In 1920 he was elected assistant surgeon at Queen's Hospital, Birmingham, and in due course became surgeon. In 1932 he was elected professor of surgery in the University of Birmingham, in succession to William Billington and jointly with Seymour Barling, FRCS, surgeon to the General Hospital, which soon after joined the Queen's Hospital to form the United Hospital. Gemmill was president of the Birmingham branch of the British Medical Association from 1938 to 1943.

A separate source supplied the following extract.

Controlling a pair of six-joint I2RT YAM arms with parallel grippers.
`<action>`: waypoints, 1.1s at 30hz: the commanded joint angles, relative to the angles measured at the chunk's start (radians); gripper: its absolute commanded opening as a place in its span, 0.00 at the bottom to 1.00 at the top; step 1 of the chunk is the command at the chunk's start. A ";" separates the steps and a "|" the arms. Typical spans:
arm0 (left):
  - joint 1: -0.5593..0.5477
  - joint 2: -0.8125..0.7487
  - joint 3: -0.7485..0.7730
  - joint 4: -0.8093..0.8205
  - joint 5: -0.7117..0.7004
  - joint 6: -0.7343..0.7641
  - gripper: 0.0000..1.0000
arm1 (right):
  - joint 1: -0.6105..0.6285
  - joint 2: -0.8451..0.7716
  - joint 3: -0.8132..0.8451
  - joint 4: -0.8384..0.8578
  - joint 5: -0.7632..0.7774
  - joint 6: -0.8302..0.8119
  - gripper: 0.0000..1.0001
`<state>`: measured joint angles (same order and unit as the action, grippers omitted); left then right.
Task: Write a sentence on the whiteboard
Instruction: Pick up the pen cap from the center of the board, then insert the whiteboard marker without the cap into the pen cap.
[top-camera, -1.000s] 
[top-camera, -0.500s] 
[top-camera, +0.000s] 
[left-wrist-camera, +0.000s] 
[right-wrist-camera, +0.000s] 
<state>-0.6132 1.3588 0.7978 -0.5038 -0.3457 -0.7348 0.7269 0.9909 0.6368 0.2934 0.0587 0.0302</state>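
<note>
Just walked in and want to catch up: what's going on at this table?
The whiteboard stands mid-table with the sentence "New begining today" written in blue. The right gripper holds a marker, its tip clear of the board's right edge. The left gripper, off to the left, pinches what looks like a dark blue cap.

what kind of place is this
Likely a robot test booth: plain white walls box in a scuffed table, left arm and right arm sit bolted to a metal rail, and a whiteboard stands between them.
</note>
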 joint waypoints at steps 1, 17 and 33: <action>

He married in 1915 Janet Macpherson, who survived him with a son and two daughters. He practised at 48 Calthorpe Road, Birmingham and lived at 27 Woodbourne Road, Edgbaston, where he died, almost immediately after retiring from his University and Hospital posts, 28 July 1946 aged 65. Gemmill was an excellent general surgeon, with a special interest in neurosurgery; he was a good bedside teacher. He had no interests outside his profession, except a perennial love of early haunts in Scotland, where he took his annual holiday. He was man of strong character and great kindliness, but reserved and shy.

Sources used to compile this entry: [Brit med J 1946, 2, 247, by Seymour G Barling, CMG FRCS; 1946, 2, 218, by the same; information from Mrs Gemmill].